In the material below, find all lines with the string "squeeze" and copy them.

****************

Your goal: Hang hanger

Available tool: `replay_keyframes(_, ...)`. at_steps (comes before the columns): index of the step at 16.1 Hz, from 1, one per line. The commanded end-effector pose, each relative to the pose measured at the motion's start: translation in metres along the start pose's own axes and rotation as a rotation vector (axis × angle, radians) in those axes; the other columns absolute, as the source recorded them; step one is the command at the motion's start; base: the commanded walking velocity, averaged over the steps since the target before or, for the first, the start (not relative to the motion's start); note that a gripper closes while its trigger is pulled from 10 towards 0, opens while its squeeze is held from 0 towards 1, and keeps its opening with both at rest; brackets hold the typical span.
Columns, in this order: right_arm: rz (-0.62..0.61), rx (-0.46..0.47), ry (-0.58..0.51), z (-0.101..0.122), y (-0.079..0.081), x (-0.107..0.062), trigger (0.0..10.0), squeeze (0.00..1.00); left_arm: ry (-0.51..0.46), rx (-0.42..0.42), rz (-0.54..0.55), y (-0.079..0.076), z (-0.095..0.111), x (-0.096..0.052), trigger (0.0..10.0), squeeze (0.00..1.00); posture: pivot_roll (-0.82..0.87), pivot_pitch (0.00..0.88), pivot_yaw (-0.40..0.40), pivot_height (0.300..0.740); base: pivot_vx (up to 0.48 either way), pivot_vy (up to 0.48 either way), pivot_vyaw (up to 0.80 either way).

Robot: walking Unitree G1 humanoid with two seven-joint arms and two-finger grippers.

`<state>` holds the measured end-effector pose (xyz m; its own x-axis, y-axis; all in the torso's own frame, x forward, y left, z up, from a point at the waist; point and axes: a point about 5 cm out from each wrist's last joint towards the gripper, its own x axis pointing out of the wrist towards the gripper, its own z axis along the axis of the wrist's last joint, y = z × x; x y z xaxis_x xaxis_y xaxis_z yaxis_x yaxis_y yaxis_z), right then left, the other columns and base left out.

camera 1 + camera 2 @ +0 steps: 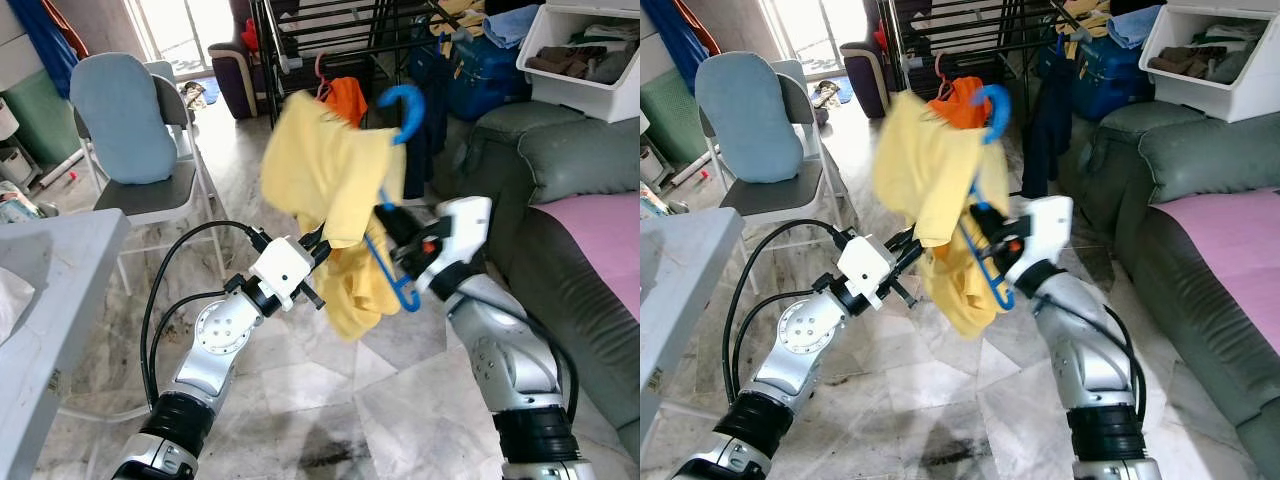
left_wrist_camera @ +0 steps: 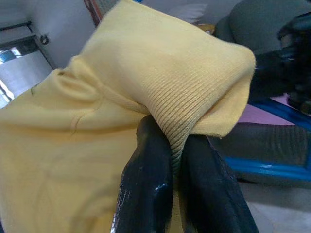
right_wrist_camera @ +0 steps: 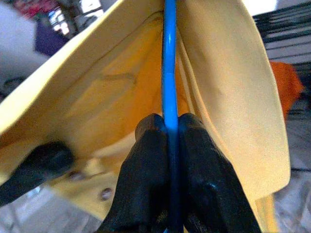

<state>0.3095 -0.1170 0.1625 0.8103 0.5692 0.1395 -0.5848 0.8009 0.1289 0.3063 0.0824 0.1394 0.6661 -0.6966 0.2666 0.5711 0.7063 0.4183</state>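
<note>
A yellow garment (image 1: pixel 325 190) is draped over a blue plastic hanger (image 1: pixel 404 105), held up in front of me above the floor. My right gripper (image 1: pixel 395 228) is shut on the hanger's blue bar (image 3: pixel 169 73), which runs up between its fingers (image 3: pixel 146 160). My left gripper (image 1: pixel 318 245) is shut on a ribbed hem of the yellow garment (image 2: pixel 180 131), just left of the hanger. The hanger's hook curls above the cloth. Beyond it stands a dark drying rack (image 1: pixel 330 30) with an orange garment (image 1: pixel 345 97) on a pink hanger.
A grey sofa (image 1: pixel 560 190) with a pink cover runs along the right. A white bin (image 1: pixel 585 50) of clothes sits on it. A folding chair (image 1: pixel 140 150) with a blue cushion stands at left, a grey table (image 1: pixel 50 290) nearer. Marble floor lies below.
</note>
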Motion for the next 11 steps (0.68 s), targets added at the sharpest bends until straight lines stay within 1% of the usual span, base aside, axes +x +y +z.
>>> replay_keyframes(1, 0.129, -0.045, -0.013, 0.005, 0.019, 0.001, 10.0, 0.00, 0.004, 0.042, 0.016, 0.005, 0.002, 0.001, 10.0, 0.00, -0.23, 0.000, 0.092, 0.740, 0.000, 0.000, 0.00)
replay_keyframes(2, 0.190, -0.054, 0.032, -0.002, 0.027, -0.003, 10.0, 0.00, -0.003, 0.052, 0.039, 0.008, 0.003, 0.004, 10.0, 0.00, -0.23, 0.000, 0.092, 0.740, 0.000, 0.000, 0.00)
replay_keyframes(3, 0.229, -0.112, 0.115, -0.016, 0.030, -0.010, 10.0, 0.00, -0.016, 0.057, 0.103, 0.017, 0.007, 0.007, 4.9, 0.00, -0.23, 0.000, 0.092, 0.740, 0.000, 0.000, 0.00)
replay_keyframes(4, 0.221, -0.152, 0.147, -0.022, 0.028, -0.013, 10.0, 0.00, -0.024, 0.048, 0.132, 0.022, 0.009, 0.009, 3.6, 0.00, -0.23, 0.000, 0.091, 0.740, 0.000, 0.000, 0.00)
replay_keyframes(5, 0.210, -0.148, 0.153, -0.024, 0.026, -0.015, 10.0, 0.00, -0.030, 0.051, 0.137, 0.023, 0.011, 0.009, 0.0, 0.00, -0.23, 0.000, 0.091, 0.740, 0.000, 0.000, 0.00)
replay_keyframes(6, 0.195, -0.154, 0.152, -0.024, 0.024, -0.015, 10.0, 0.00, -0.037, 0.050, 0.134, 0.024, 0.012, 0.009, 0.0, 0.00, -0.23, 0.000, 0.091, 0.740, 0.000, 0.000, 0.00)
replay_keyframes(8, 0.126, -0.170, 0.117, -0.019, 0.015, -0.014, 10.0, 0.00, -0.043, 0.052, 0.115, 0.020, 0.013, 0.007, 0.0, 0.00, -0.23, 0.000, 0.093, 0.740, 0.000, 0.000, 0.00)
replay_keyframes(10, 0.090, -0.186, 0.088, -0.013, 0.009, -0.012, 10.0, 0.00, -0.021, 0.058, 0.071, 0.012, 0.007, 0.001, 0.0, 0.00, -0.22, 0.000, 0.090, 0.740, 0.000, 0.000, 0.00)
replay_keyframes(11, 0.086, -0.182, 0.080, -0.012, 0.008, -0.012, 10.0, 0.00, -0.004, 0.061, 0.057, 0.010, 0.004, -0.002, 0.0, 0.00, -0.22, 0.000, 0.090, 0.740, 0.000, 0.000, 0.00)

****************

▶ [Result for this exercise]
Available tool: `replay_keyframes(_, ...)`. at_steps (comes before the columns): index of the step at 16.1 Hz, from 1, one per line. The commanded end-effector pose, each relative to the pose measured at the motion's start: translation in metres along the start pose's own axes and rotation as a rotation vector (axis × angle, radians) in those axes; the other columns absolute, as the source recorded them; step one is the command at the motion's start; base: the commanded walking velocity, averaged over the steps since the target before or, for the first, the start (not relative to the motion's start); note that a gripper closes while its trigger is pulled from 10 towards 0, opens while its squeeze is held from 0 towards 1, and keeps its opening with both at rest; brackets hold the typical span.
Columns, in this order: right_arm: rz (-0.62..0.61), rx (-0.46..0.47), ry (-0.58..0.51), z (-0.101..0.122), y (-0.079..0.081), x (-0.107..0.062), trigger (0.0..10.0), squeeze (0.00..1.00); left_arm: ry (-0.51..0.46), rx (-0.42..0.42), rz (-0.54..0.55), y (-0.079..0.076), z (-0.095..0.111), x (-0.096..0.052), trigger (0.0..10.0), squeeze (0.00..1.00); posture: pivot_roll (-0.82..0.87), pivot_pitch (0.00..0.88), pivot_yaw (-0.40..0.40), pivot_height (0.300..0.740); base: pivot_vx (up to 0.48 either way), pivot_vy (up to 0.48 either way), pivot_vyaw (up to 0.80 either way).

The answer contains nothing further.